# [THE TASK]
Find every line below with the word "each". Then give only how many there are.

·····

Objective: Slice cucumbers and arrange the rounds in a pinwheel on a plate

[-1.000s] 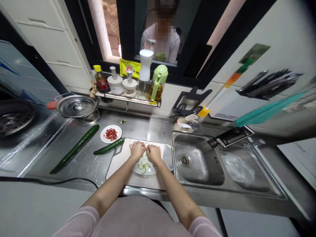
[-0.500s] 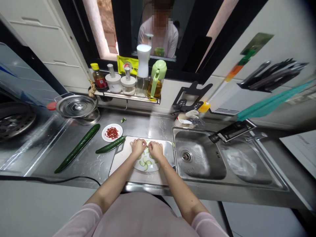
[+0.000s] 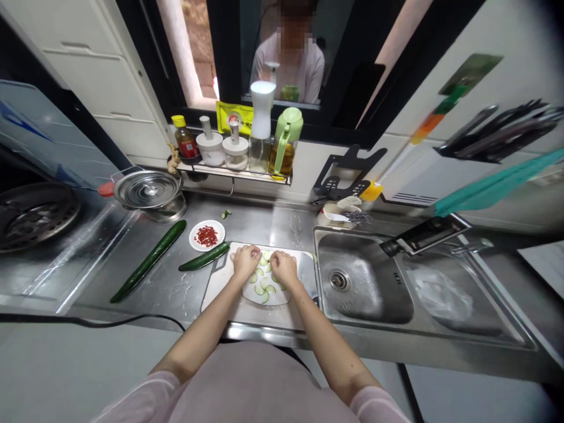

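Observation:
My left hand (image 3: 247, 260) and my right hand (image 3: 283, 266) are over a white plate (image 3: 282, 298), fingers curled and tips pinched. What lies between the fingertips, if anything, is too small to make out. Thin, curved cucumber slices (image 3: 259, 289) lie spread on the plate, some partly under my hands. The plate rests on a white cutting board (image 3: 268, 319). Along the board's right side lies a broad, grey knife blade (image 3: 308, 271). A cut cucumber (image 3: 205, 258) touches the board's left edge, and a longer whole cucumber (image 3: 150, 260) lies farther left.
A small white dish of chopped red pieces (image 3: 206, 236) stands behind the cut cucumber. To the right is a steel sink (image 3: 365, 294). A lidded steel pot (image 3: 152, 191) stands back left, beside a rack of seasoning jars and an oil bottle (image 3: 285, 144).
My hands have drawn a little apart, uncovering more cucumber slices between them. The whole view has shifted slightly, with things now farther right in it.

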A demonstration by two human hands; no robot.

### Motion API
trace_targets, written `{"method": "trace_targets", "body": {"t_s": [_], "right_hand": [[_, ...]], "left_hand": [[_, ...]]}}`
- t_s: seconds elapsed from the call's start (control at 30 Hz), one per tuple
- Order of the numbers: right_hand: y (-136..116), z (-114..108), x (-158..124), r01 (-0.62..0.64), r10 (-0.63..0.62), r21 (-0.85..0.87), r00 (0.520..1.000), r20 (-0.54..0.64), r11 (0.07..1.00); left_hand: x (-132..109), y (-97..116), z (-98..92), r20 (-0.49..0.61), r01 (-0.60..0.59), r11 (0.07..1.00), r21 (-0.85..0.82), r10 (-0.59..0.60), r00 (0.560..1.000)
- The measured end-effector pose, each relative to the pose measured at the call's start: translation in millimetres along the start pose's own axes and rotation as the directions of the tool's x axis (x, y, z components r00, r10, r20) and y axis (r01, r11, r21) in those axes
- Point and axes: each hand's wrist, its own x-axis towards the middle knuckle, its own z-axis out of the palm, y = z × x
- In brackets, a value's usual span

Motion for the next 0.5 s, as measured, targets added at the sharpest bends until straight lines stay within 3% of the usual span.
{"method": "trace_targets", "body": {"t_s": [0.17, 0.3, 0.37, 0.5], "right_hand": [[-2, -7, -7, 0.007, -0.007, -0.001, 1.000, 0.000, 1.000], [-6, -18, -11, 0.013, -0.012, -0.023, 1.000, 0.025, 1.000], [-9, -23, -13, 0.007, -0.006, -0.021, 0.999, 0.040, 1.000], [-12, -27, -19, 0.004, -0.005, 0.007, 0.998, 0.060, 1.000]], "left_hand": [[20, -30, -42.6, -0.146, 0.134, 0.991, -0.005, -0.133, 0.980], [39, -72, -73.8, -0.226, 0.357, 0.933, 0.045, -0.339, 0.913], [44, -91, -81.6, -0.241, 0.452, 0.887, 0.091, -0.420, 0.875], [50, -116, -85.4, -0.204, 0.518, 0.845, 0.135, -0.488, 0.849]]}}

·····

# [WRITTEN ANSWER]
2